All the wooden furniture was painted red.

This only left the carpet.

The carpet, previously owned by the previous owners together with their pets, was a striking shade of pale grey. Pet deposits are difficult to eradicate, hence the pale grey effect was worsened by the splotchy additional patches, a great many of them. A new carpet, any carpet is the single most expensive outlay when it comes to redecoration.

But it was worth it.


It will have to last at least 10 years.

Since there are endless sites and books offering comprehensive advice on decorating projects I shall limit my advice to the following:-

When you make curtains and attach the curtain tape, take care.

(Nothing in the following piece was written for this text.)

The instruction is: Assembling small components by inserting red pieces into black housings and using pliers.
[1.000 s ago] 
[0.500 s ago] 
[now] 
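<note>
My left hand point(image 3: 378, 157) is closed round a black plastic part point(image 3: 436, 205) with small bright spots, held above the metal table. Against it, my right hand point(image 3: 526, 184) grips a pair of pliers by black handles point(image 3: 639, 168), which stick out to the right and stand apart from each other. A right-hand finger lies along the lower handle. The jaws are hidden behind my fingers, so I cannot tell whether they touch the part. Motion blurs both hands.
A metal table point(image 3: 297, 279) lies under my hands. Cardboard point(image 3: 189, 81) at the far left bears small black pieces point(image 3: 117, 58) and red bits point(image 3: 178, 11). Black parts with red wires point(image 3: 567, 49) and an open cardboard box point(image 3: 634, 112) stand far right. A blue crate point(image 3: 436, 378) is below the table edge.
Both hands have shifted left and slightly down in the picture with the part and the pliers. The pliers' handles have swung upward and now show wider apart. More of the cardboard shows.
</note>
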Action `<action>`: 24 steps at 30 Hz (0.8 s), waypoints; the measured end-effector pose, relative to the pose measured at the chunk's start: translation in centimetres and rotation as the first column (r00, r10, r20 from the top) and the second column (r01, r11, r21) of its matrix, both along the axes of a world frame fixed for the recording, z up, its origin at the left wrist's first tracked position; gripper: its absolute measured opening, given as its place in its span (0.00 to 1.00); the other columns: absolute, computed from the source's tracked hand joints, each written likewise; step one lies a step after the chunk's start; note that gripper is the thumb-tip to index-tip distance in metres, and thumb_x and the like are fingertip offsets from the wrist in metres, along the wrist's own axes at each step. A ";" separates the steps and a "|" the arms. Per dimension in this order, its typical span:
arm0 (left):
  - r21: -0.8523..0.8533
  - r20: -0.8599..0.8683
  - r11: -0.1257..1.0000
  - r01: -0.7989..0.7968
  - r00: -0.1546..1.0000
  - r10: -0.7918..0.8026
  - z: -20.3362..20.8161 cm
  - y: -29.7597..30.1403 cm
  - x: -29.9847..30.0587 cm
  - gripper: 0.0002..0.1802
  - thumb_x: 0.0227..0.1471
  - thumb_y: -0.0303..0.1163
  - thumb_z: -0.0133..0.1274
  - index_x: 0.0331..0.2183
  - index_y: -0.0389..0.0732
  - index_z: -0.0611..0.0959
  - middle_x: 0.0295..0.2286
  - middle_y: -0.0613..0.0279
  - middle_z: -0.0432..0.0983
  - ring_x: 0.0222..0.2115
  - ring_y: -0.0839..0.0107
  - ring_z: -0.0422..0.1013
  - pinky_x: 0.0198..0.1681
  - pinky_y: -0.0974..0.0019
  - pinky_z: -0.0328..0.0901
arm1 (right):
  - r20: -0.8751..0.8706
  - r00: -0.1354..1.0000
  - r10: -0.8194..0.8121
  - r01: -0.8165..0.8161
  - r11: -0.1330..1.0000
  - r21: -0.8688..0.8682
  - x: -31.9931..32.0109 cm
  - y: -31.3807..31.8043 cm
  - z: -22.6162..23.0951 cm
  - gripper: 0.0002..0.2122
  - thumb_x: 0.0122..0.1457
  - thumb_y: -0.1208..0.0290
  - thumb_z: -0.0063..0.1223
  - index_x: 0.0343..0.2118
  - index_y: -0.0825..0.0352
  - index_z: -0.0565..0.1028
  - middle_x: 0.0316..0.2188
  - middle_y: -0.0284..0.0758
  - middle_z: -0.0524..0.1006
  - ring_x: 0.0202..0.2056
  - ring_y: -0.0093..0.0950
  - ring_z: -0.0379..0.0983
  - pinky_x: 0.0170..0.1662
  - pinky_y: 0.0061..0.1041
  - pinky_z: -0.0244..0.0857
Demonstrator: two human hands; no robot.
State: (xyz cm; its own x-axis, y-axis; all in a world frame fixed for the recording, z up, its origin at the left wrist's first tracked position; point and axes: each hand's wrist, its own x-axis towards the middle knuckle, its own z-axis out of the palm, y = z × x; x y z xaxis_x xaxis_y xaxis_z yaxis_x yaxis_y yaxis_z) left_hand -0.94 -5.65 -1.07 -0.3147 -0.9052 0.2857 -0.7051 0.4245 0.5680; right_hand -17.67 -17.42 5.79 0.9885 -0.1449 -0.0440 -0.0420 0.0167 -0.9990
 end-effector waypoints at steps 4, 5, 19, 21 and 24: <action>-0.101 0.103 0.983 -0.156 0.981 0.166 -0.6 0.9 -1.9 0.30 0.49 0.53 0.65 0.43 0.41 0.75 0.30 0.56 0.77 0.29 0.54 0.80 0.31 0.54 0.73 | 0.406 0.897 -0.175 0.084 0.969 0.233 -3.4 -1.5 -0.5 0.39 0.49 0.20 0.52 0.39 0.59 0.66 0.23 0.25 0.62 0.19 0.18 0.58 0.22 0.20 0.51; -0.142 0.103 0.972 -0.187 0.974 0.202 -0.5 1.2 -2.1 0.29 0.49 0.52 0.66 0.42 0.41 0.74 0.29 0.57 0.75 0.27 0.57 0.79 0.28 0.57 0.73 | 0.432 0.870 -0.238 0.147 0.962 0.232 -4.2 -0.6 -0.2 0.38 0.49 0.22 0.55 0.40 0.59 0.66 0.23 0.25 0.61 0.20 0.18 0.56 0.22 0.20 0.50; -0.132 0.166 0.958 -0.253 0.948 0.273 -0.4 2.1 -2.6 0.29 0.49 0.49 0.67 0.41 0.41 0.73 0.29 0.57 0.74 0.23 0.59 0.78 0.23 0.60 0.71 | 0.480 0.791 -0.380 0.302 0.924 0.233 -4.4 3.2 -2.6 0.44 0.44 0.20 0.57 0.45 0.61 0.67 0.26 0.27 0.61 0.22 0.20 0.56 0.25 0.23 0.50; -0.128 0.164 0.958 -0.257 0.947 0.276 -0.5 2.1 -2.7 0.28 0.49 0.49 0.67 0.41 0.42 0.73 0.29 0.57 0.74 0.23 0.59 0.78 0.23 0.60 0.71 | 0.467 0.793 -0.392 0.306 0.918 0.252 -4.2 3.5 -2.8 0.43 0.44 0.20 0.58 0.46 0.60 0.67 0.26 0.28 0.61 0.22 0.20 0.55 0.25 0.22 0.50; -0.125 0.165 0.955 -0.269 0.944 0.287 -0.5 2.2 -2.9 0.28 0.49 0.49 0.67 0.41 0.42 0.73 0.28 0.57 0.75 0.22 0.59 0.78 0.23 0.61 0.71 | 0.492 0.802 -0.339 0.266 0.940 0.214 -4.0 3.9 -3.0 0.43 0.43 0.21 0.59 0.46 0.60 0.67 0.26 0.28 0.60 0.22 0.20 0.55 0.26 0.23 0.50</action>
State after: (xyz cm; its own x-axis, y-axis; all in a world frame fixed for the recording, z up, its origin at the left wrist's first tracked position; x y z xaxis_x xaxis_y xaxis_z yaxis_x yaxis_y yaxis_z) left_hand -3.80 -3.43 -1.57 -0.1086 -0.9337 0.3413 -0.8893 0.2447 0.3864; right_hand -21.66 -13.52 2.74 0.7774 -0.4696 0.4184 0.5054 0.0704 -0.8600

Oversew the outside edges several times.









Before you pull the gathering strings ensure that you double knot both ends, or you will be sure to unravel. When you pull the gathering strings, pick a point a few inches in from the outer seam because that way you will avoid having an annoying piece of visible dangley string on the edge of your curtain.







Oversewing the edges will ensure that when your children swing from the curtains, the edge will remain secure. It will not weaken. It will not rip. Instead the whole curtain track will crash down on top of your child.

I believe you have been duly warned.

Now I must attend to another lapsed campaign:- is there anything else that we might swing upon, as we surely need a cheaper form of vestibular regulation.


If I decorate one room every decade then I'm probably not doing too badly.



Photobucket

1 comment:

Anonymous said...

Thanks for the advice on the curtains, we currently have blinds that my children love to watch open and shut, in the event we are brave enough for curtains I will use this technique. We're considering a rope attached to the ceiling that allows them to swing off the top bunk we are all about cheap therapy.